Take the listing below and print exactly the lines starting at the line containing "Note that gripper" and ending at the line containing "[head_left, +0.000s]", both ends included, and no others.

▼

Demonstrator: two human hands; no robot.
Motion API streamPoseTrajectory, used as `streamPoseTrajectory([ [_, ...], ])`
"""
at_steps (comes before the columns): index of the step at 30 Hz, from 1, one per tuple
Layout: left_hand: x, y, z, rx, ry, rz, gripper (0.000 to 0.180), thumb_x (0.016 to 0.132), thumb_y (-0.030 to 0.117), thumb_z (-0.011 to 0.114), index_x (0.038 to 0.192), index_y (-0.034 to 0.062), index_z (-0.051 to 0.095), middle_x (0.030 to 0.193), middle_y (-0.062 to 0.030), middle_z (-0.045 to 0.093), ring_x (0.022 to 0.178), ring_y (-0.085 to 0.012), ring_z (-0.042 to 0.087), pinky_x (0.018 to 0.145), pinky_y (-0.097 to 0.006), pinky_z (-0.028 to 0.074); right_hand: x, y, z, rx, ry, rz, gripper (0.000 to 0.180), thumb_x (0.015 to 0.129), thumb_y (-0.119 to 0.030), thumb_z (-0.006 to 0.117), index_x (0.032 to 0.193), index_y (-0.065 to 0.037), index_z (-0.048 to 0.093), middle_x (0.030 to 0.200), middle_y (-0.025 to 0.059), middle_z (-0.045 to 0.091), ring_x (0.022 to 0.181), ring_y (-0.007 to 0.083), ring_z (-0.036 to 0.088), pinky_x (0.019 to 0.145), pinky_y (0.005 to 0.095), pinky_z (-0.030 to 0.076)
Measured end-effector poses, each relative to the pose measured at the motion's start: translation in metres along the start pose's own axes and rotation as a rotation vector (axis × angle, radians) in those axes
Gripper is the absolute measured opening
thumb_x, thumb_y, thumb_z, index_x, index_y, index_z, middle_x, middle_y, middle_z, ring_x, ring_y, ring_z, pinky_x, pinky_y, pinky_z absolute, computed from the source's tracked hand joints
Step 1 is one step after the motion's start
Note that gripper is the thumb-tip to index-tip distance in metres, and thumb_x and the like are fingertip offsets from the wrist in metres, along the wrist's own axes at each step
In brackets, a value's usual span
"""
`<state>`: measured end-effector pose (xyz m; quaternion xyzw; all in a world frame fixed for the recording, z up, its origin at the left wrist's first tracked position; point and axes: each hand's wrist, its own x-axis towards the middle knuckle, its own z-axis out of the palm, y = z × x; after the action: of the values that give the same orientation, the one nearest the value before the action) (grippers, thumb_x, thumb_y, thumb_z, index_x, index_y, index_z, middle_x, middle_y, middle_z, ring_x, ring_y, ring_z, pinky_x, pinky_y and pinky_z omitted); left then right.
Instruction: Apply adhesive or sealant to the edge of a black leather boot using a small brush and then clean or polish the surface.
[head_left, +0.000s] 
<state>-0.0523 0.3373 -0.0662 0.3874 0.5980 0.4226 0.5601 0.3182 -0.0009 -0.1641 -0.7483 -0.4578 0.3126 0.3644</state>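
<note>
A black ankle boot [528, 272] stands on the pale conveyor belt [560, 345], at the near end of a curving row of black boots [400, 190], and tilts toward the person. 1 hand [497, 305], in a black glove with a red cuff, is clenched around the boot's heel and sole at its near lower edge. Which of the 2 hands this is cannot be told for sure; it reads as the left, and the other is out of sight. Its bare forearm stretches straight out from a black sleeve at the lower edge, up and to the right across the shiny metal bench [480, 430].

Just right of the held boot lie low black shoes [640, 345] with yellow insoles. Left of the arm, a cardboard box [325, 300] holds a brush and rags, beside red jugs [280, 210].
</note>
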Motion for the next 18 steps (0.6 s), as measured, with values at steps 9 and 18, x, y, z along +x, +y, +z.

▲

▸ Response area
Note that gripper is the thumb-tip to index-tip distance in metres, and thumb_x and the like are fingertip offsets from the wrist in metres, along the wrist's own axes at each step
In brackets, a value's usual span
"""
`<state>`: measured end-effector pose (xyz m; quaternion xyzw; all in a world frame fixed for the recording, z up, its origin at the left wrist's first tracked position; point and axes: each hand's wrist, its own x-axis towards the middle knuckle, its own z-axis out of the palm, y = z × x; after the action: of the values that give the same orientation, the one nearest the value before the action) (grippers, thumb_x, thumb_y, thumb_z, index_x, index_y, index_z, middle_x, middle_y, middle_z, ring_x, ring_y, ring_z, pinky_x, pinky_y and pinky_z omitted); left then right.
Instruction: Apply adhesive or sealant to the edge of a black leather boot using a small brush and then clean or polish the surface.
[head_left, +0.000s] 

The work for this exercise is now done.